Cybrpnk's Rantings

2005-02-28

Bad Science from Cato

I was listening to NPR recently. Either 'To The Point' or 'Which Way L.A.' One of the guests was from The Cato Institute. He stated that it was a mistake for California to require lower emissions from cars and trucks because scientific projections showed that even if every state in America adopted California's limits, global temperatures would only be a fraction of a degree Celsius lower by 2050. I then saw a similar statement accepted as fact in an editorial in The LA Times. I'm not sure which is more disappointing, the uncritical repeating of this position by the LA Times, or the fact that the other guest on NPR, who was a scientist, failed to point out the fundamental flaw in this argument. The flaw is that we are not currently primarily concerned with lowering global temperatures, we are concerned about reducing the increase in temperatures. If reducing auto emissions results in temperatures being slightly lower in forty years, that's not a small shift relevant to the baseline today, that's a large shift relative to where temperatures will be if we do nothing.


But the Cato institute isn't done with their bad science on this issue just yet. They have an opinion piece up on their website which further compounds their errors. In particular they suggest that an unintended consequence of this law could be that people will drive more if their vehicles get better gas mileage. They argue that better fuel efficiency decreases the marginal cost of driving a car, and that people will respond to this by driving more. Were this the case, wouldn't people who own gas guzzlers drive less already? Yet clearly most people believe that the overwhelming bulk of the driving that they do is necessary. Finally, while this would be anathema to the libertarians at Cato, if people responded by driving more this could easily be addressed by increasing fuel taxes.

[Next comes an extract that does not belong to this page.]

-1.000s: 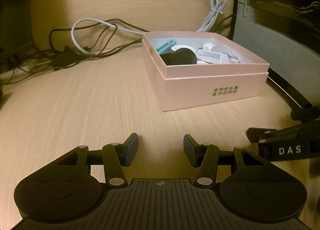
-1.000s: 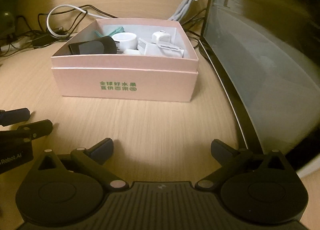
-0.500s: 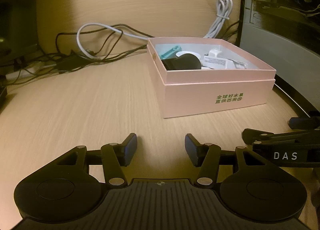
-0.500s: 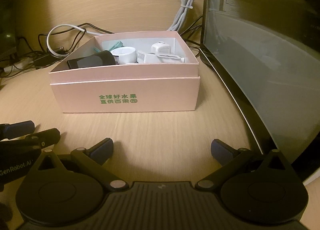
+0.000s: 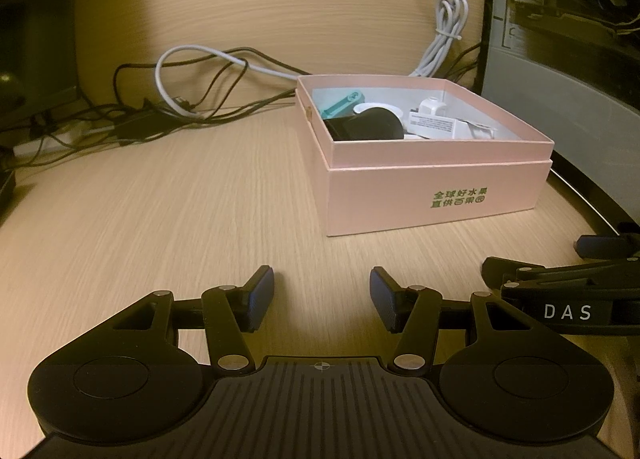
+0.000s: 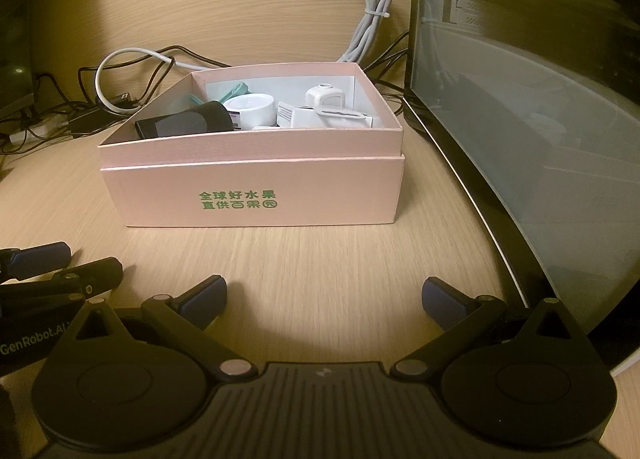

The curious contradiction in all of this is that the Cato Institute is advocating a reckless and irresponsible approach to a growing environmental crisis that is badly out of step with the current state of scientific research and knowledge. Bizarre, really, that an organization that is based on the principle of personal responsibility believes that adherence to their ideological creed is more important that responsible behavior. If they perhaps had some compelling argument as to how people can be made to see the consequences of their bad choices before global warming is affecting daily life in places like Los Angeles, they should offer up those arguments. If not, they should shut up and get out of the way. By the time they start to see signs of global warming in Washington D.C. it will be far too late to do anything about it.